As a CFO, my path is unconventional and diverse but it’s been, at times, a question of choices influenced by my family, my curiosity, a global interest and a yearning desire to help build successful organisations.

My first job was supposed to be a grad program but the program was cancelled when the company was taken over. Commenced in chartered accounting – working in Sydney and New York Offices – however, I realized I was commercially focused so I moved into executive management with an ASX100 as a 33-year-old.

What has been a career high?

Whilst working on large scale international M&A and responding to two takeover offers have been extremely rewarding, my highlight is building something sustainable where people deal with growth and change - an enduring high-performing team.

 How is the CFO role transforming?

In short, from steward to strategist. With the emergence of technology, increasing cross-border business complexity, and uncertainty with global economics, regulatory and activism comes the speed of information and decision making. It is important to remain flexible - placing greater reliance on technology and analytics to understand trends and insights, constructively challenging assumptions and ultimately making better decisions. Far less of a typical day on financial operations (for me, this is less than 10 per cent of my time) and far more on cross-border, digital, analytics, capital management, M&A, strategy, continuous improvement, risk management, talent and culture and capability alignment.

How far out can a CFO plan, given the pace of change at present?

Typically, there are three horizons when it comes to planning, but the time-frame depends on the industry, the trends and extent of capital investments – short term (execute flawlessly), planning cycle (typically 1-2 years) and strategic horizon (3-5 years). A key thing for the CFO, or any executive, is to create and capture value so remain flexible, agile and have a deep knowledge of trends and customers (and end-consumers).

Underpinning this is the constant planning associated with skills and talent to deliver the right culture, capability and core-competencies.

Why do you mentor?

I enjoy giving back and helping others.
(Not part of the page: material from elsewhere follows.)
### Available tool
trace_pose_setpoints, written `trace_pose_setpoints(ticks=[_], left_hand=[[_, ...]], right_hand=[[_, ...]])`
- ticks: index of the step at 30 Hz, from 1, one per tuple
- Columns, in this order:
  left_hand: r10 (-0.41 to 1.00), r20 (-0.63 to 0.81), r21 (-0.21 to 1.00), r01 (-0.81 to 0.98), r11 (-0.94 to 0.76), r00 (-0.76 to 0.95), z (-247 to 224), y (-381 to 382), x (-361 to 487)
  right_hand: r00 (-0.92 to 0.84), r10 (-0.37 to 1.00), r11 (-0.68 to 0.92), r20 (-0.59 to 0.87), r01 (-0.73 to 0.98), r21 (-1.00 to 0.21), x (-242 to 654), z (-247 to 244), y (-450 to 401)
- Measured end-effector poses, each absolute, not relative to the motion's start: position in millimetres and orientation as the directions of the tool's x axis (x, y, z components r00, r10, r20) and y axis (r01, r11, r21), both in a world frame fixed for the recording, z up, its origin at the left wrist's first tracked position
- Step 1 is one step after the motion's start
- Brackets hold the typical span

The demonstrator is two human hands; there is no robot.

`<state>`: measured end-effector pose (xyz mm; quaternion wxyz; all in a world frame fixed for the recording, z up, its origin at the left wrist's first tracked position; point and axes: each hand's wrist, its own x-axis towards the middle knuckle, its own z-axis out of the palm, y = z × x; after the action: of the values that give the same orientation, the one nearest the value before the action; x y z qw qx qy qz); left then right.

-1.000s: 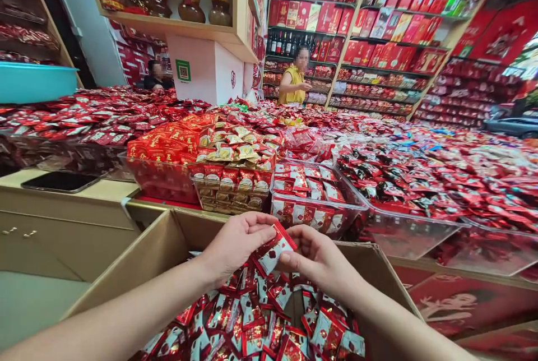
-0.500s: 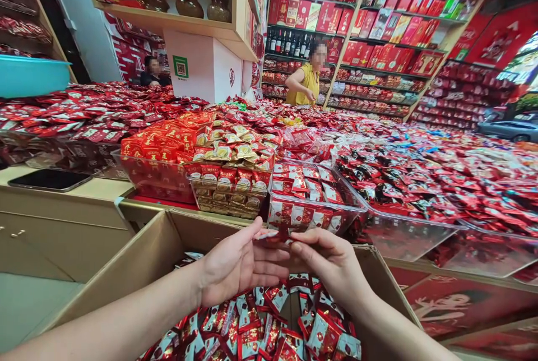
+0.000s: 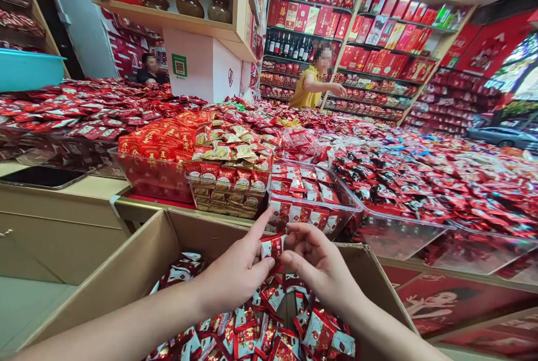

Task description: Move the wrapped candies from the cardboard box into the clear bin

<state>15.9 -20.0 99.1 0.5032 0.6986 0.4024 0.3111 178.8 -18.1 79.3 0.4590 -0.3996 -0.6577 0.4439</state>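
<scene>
- Head view, right hand (image 3: 319,265): partly closed; a red-and-white sachet (image 3: 272,247) is pinched between thumb and fingertips. The sachet is held upright just above the box, and its printed face is left largely uncovered by this edge grip.
- Left hand (image 3: 231,282): half open, index finger raised. The thumb lies just beside the sachet's lower edge; contact cannot be told.
- Beneath both hands: a cardboard box (image 3: 197,237), filled with loose red sachets (image 3: 269,299). The heap is kept within the box walls.
- Just ahead of the hands: a clear plastic tray (image 3: 351,204) of red-and-white sachets, apparently set out for display.
- Left of the hands: a smartphone (image 3: 42,177), laid flat on a tan counter (image 3: 63,198).
- Far ahead: a person in a yellow top (image 3: 313,86), with one arm extended over the heaped packets.
- Differences from the earlier frame: the sachet is now raised upright instead of lying nearly flat, the left index finger is lifted, and the far person's arm is stretched further out.
</scene>
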Motion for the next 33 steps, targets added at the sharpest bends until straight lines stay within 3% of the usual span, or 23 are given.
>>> trace_pose_setpoints(ticks=[2, 4, 8, 13, 20, 24, 29, 33], left_hand=[[0.900, 0.035, 0.847, 0.465, -0.258, 0.435, 97, -24, 17], [0.895, 0.047, 0.770, 0.555, -0.315, 0.443, 97, -28, 19], [0.867, 0.053, 0.798, 0.501, -0.334, 0.495, 99, -32, 21], [0.858, 0.138, 0.800, 0.455, -0.392, 0.496, 102, -30, 18], [0.763, 0.298, 0.712, 0.399, -0.578, 0.574, 101, -38, 15], [0.775, 0.337, 0.740, 0.359, -0.569, 0.535, 106, -41, 14], [0.843, 0.293, 0.778, 0.401, -0.484, 0.452, 111, -30, 13], [0.840, 0.241, 0.768, 0.433, -0.471, 0.486, 101, -21, 10]], right_hand=[[-0.282, 0.932, 0.276, 0.229, 0.137, -0.951, 173, 80, -22], [-0.279, 0.935, 0.278, 0.218, 0.195, -0.941, 168, 82, -24], [-0.294, 0.930, 0.316, 0.219, 0.342, -0.885, 167, 86, -22], [-0.333, 0.906, 0.387, 0.263, 0.395, -0.833, 174, 98, -22], [-0.395, 0.821, 0.570, 0.412, 0.601, -0.560, 168, 107, -28], [-0.436, 0.763, 0.641, 0.478, 0.612, -0.464, 175, 114, -23], [-0.203, 0.765, 0.589, 0.611, 0.604, -0.537, 205, 149, 21], [-0.217, 0.879, 0.469, 0.424, 0.549, -0.692, 220, 165, 70]])
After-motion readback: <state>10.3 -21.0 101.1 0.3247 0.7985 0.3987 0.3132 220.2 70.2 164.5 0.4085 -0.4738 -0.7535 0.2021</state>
Hopefully I can pass on some experiences that give them courage.

More importantly I continue to learn from each of the people – their industry, their businesses, their different challenges and their choices they are making about their development plans.

What was the best advice you ever received?

Four things: be authentic; have a go – it is ok to make a mistake - the most important thing is how you recover; success comes through others – be prepared to share; and, Carpe Diem.

What would you say is the best business book ever read, and why?

“Merchant of Grains” – for those in the industry, it is as relevant today to the world grain trade flows as when it was written in the 70’s. Also, Patrick Lencioni’s book "The 5 Dysfunctions of a Team": a great way to think about a high-performing team.

What was the best advice you ever received?

Remain curious, not judgmental.

Can you share a personal productivity tip?

Ensure you operate at the right level. One way to think about this is by asking yourself, “are you allocating time to the most important things”?

And a networking tip?

Be authentic and be interested. It is ok to feel uncomfortable – the more networking you do the easier it becomes.